Bovine aortic endothelial cells (BAECs) were isolated and cultured to confluence. Immunofluorescence microscopy was used to confirm the purity and identity of the BAEC preparation. Cells were then treated with GIP (0.1 µM) for 24 hours in the presence or absence of specific inhibitors of candidate signalling pathways before NO production was assessed using the Greiss assay.

Results

GIP was found to induce marked NO production in BAECs (control, 62.3±17.3 µM vs GIP, 32.3±6.3 µM ; P<0.001, n=9 ), which was significantly attenuated by the GIP receptor antagonist Pro3-GIP (32.3±6.3 µM; P<0.01, n=3), the Ca2+-calmodulin inhibitor KN-93 (32.3±6.3 µM; P<0.05, n=3) and the PI3K inhibitor wortmannin (32.3±6.3 µM; P<0.05, n=2). However, GIP-induced NO production was unaffected by either the Gs activator, cholera toxin, the adenylate cyclase inhibitor, MDL-12,330A or the adenylate cyclase activator, forskolin (P>0.05, n=2).

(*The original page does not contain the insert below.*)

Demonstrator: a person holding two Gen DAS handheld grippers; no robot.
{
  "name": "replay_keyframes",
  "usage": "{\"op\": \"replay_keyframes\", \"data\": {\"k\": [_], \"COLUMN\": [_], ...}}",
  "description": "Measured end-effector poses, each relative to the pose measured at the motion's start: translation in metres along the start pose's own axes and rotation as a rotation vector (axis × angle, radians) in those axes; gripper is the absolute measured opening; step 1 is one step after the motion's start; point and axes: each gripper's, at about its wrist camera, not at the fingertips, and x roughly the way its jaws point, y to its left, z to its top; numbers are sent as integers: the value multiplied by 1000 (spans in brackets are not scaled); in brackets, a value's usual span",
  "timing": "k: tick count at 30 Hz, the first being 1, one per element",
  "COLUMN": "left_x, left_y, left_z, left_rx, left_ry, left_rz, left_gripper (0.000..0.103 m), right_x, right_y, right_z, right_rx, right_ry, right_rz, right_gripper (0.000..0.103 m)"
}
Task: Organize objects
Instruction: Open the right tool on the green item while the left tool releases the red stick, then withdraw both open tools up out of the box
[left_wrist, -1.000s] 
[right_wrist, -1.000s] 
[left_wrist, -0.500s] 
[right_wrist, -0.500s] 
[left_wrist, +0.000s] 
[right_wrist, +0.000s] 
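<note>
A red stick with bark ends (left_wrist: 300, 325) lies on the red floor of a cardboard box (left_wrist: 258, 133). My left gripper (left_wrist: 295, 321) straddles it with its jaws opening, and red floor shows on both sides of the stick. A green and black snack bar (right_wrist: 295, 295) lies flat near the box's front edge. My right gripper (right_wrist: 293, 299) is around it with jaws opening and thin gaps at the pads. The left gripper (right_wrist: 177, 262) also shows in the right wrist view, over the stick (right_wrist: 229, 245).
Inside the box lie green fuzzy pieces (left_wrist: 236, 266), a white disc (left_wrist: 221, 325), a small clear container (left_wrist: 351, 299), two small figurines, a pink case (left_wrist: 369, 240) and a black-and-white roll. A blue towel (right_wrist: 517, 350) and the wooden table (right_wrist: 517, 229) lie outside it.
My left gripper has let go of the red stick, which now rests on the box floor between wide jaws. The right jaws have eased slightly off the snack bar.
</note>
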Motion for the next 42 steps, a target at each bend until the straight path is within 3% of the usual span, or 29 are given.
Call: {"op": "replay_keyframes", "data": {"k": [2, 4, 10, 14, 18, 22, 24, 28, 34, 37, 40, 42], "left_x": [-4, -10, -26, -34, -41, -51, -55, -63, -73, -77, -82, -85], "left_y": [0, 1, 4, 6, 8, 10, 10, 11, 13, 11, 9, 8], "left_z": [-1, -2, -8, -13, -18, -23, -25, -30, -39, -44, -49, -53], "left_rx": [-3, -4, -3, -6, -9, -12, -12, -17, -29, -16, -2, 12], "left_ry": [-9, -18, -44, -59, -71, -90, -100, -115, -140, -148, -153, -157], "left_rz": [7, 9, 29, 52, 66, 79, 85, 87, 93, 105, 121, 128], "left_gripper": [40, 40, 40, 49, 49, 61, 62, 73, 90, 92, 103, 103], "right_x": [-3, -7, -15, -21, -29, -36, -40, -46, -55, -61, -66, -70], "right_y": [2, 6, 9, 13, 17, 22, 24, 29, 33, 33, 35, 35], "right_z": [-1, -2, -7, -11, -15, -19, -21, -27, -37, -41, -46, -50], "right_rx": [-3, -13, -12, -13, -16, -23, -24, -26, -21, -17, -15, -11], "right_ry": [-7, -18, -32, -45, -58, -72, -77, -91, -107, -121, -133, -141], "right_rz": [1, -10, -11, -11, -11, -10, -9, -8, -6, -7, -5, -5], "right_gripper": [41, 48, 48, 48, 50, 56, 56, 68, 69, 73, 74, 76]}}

Data presented as mean ±SEM.

Conclusions

GIP directly stimulates NO production in BAEC's via a mechanism involving the GIP receptor, PI3K, and Ca2+-dependent eNOS activation. These actions may be related to GS activation, although its precise link to this pathway remains unclear. Further research into the precise role of GIP in the vasculature may allow for the future development of novel GIP-based treatments in T2DM with additional cardiovascular benefits beyond those relating to glycaemic control.